Once the pre-treatment diagnosis and planning have been done, it is time to prepare the teeth. A diamond bur needs to have the ability to produce a smooth and accurate preparation efficiently, without the need to refine, and possess none of the previously described downsides of an electroplated diamond bur. In order to control all the variables that may lead to a poor quality diamond bur, Clinician’s Choice Dental Products has turned to a controlled diamond placement technology that enables it to have a predictably randomized distribution of its diamond particle clusters.

CleanCut Extended Use Diamonds are constructed of synthetic diamond particles that are extremely uniform in their size, shape and orientation, positioned directly onto the stainless-steel shanks to create consistent outer edges and permanently held in place by a proprietary permanent bonding system. The result is a balanced rotary instrument, the cutting surface of which is consistent in height and aggressiveness.

Distinct, debris-clearing channels emerge from these clusters. These channels allow for significant, continuous flushing of debris and water away from the bur, keeping the diamond clusters exposed for optimal cutting while cooling the bur and surface of the tooth. The resulting preparation is smooth and accurate with little need for refinement. Once the preparation is complete, the CleanCut diamond bur can be autoclaved and retains its cutting efficiency, case after case.

Popular shapes, aggressive grits: Prepare to be amazed

CleanCut Extended Use Diamonds are manufactured to exact specifications. This attention to detail ensures predictability and reliability in the area of the prosthodontic appointment where precision is demanded.

Feedback from the handpiece has its origin on the tooth with no interference from the rotating bur.
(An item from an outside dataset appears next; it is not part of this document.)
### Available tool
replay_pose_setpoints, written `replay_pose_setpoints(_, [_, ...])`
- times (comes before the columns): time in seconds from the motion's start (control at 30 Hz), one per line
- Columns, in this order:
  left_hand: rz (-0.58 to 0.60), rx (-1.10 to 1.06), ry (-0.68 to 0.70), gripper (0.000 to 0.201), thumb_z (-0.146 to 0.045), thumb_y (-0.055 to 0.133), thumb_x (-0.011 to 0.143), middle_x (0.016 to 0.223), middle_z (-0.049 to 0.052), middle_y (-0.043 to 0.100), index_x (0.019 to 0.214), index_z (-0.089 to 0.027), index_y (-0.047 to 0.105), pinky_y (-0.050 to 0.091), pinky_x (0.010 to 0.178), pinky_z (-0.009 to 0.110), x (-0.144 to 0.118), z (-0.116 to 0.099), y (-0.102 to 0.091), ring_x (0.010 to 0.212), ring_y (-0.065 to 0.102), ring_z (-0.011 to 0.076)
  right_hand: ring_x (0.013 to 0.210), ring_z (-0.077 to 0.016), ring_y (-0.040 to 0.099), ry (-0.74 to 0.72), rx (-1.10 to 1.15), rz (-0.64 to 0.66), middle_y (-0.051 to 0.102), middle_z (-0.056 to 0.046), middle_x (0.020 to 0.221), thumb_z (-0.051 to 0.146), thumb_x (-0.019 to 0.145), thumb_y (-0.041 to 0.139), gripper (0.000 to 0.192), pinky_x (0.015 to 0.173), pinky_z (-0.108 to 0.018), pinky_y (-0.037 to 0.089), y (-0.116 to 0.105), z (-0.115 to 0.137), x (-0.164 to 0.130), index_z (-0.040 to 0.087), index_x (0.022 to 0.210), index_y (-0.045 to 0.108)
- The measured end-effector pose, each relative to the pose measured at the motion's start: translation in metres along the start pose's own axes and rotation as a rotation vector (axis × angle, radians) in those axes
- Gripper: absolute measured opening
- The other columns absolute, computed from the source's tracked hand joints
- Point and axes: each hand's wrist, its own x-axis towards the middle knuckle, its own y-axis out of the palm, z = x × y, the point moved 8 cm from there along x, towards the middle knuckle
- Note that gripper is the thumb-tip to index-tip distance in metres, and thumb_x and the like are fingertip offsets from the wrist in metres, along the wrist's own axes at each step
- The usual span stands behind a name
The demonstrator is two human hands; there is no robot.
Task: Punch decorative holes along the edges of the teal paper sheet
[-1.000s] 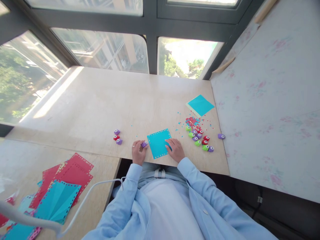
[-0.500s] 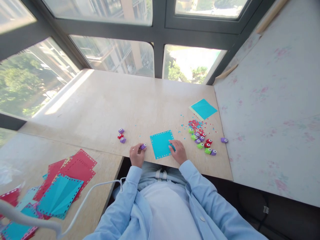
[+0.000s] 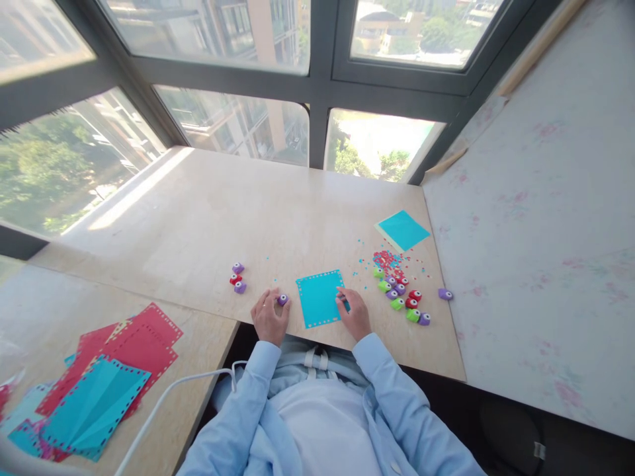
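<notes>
A square blue paper sheet (image 3: 320,301) with small punched shapes along its edges lies on the table in front of me. My right hand (image 3: 356,313) is at its right edge, thumb and fingers drawn together on the paper there. To the left of the sheet, my left hand (image 3: 270,317) has its fingers closed around a small purple craft punch (image 3: 282,299), held at the tabletop. Two more purple punches and a red punch (image 3: 235,279) sit in a short column beyond that hand.
Several green, purple and red punches (image 3: 397,304) cluster on the right, beside scattered red and blue paper bits (image 3: 389,261). A lone purple punch (image 3: 445,294) sits by the wall. Blue squares (image 3: 403,230) lie behind. Punched red sheets (image 3: 143,350) and a white cable (image 3: 171,391) are at left.
My left hand has turned the purple punch so its round top faces up. My right fingers have drawn together at the sheet's edge. The camera view has tilted slightly upward.
</notes>
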Motion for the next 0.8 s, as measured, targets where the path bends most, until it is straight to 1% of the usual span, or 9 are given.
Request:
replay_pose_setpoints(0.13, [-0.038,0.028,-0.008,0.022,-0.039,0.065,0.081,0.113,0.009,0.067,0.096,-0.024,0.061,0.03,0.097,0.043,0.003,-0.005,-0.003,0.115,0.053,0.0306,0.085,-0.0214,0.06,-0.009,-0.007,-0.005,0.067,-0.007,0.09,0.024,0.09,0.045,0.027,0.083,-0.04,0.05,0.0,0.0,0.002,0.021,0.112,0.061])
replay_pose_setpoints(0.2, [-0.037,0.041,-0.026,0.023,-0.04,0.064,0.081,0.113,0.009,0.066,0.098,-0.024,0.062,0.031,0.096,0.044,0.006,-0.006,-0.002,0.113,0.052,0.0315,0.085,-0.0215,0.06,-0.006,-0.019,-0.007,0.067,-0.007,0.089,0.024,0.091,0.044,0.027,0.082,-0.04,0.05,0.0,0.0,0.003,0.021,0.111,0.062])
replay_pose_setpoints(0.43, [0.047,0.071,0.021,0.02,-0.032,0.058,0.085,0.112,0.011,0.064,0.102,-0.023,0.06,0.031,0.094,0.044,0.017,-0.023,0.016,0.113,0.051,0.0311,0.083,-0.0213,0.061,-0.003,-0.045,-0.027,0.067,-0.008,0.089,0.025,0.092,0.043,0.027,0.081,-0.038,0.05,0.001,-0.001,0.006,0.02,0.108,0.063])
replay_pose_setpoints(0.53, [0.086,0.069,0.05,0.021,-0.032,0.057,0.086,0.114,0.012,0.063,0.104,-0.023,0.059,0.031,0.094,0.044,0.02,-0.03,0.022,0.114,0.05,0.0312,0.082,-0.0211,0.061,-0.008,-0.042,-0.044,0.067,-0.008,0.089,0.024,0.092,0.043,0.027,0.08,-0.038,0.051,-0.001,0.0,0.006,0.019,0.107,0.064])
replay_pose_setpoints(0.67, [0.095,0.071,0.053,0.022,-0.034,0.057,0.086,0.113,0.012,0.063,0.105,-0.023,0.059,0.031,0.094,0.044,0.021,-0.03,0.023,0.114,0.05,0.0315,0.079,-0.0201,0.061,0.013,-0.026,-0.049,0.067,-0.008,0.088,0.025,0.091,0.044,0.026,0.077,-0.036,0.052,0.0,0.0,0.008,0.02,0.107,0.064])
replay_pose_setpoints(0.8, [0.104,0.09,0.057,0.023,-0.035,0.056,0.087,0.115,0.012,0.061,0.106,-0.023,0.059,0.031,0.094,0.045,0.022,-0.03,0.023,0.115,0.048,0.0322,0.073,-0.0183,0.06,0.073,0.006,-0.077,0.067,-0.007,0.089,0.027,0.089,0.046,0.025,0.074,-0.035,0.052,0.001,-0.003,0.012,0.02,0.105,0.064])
Diamond particle clusters all act in unison while debris-clearing channels keep the cutting surface clear and cool, giving an aggressiveness to the bur that belies its grit designation: Medium grit CleanCut handles more like a Coarse grit diamond bur.

Depths of reduction and margins appear precisely where the operator has guided the handpiece, and the cut tooth surface is impression-ready with little to no need for smoothing.

Quality preparations are essential to a quality restoration; providing this level of dentistry while minimizing chair time and instrumentation is an effective way of cutting overall costs without compromising quality or integrity. CleanCut diamond burs may be a small part of the armamentarium but provide a big, positive impact on your crown and bridge cases.